§ Instructions to follow
None of the pictures should be copied, though every line of the listing must be printed exactly.
__________________________________________________
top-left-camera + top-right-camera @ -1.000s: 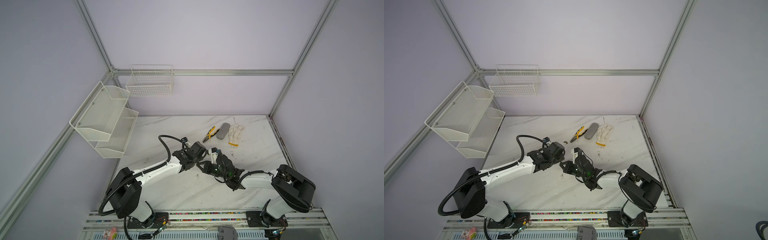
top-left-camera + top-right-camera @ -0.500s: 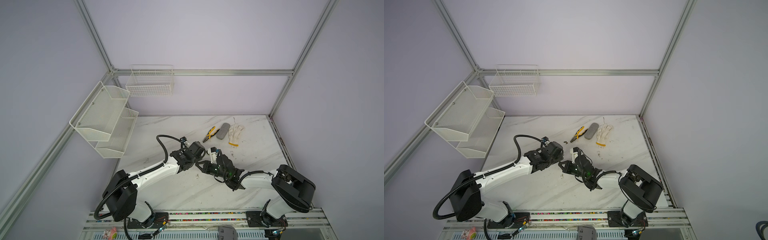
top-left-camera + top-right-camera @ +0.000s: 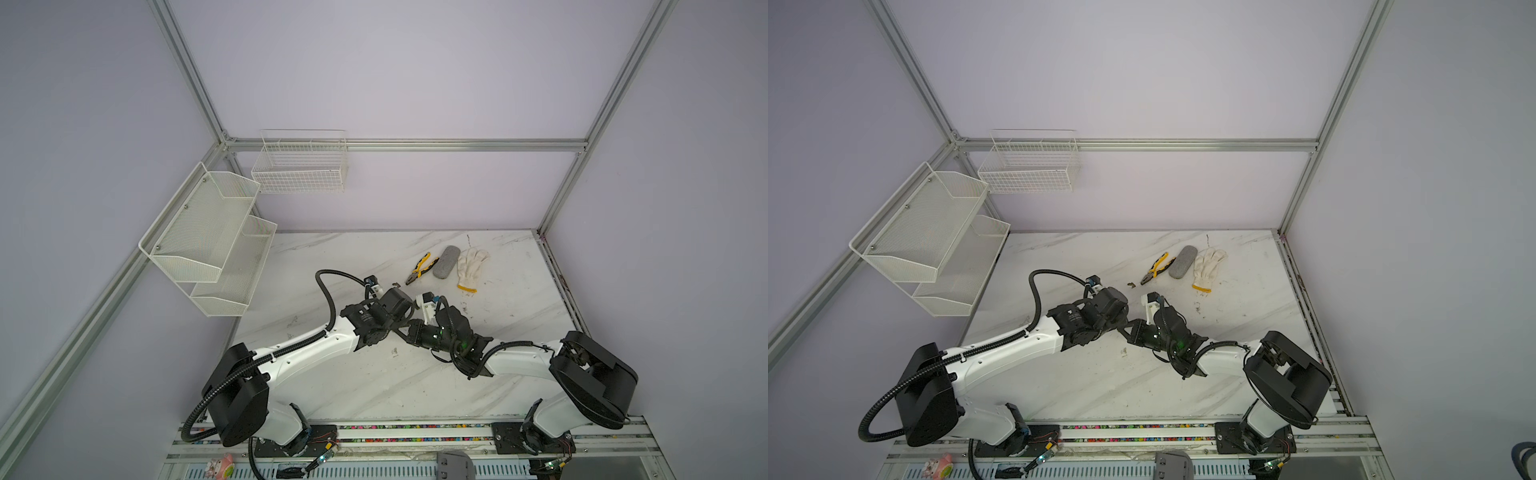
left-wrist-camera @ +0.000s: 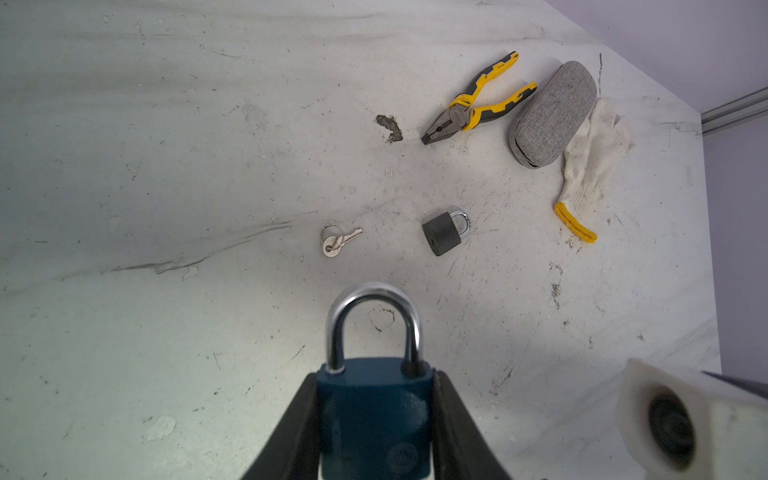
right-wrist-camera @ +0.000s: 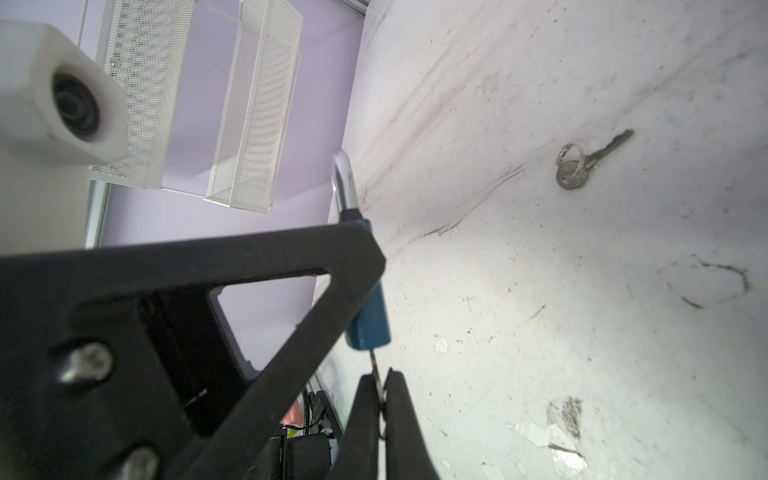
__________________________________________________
§ Answer to this exercise
top-left-camera + top-right-camera @ -1.000s: 
top-left-camera + top-right-camera @ -0.500s: 
top-left-camera + top-right-camera @ +0.000s: 
left-wrist-camera @ +0.000s: 
right-wrist-camera @ +0.000s: 

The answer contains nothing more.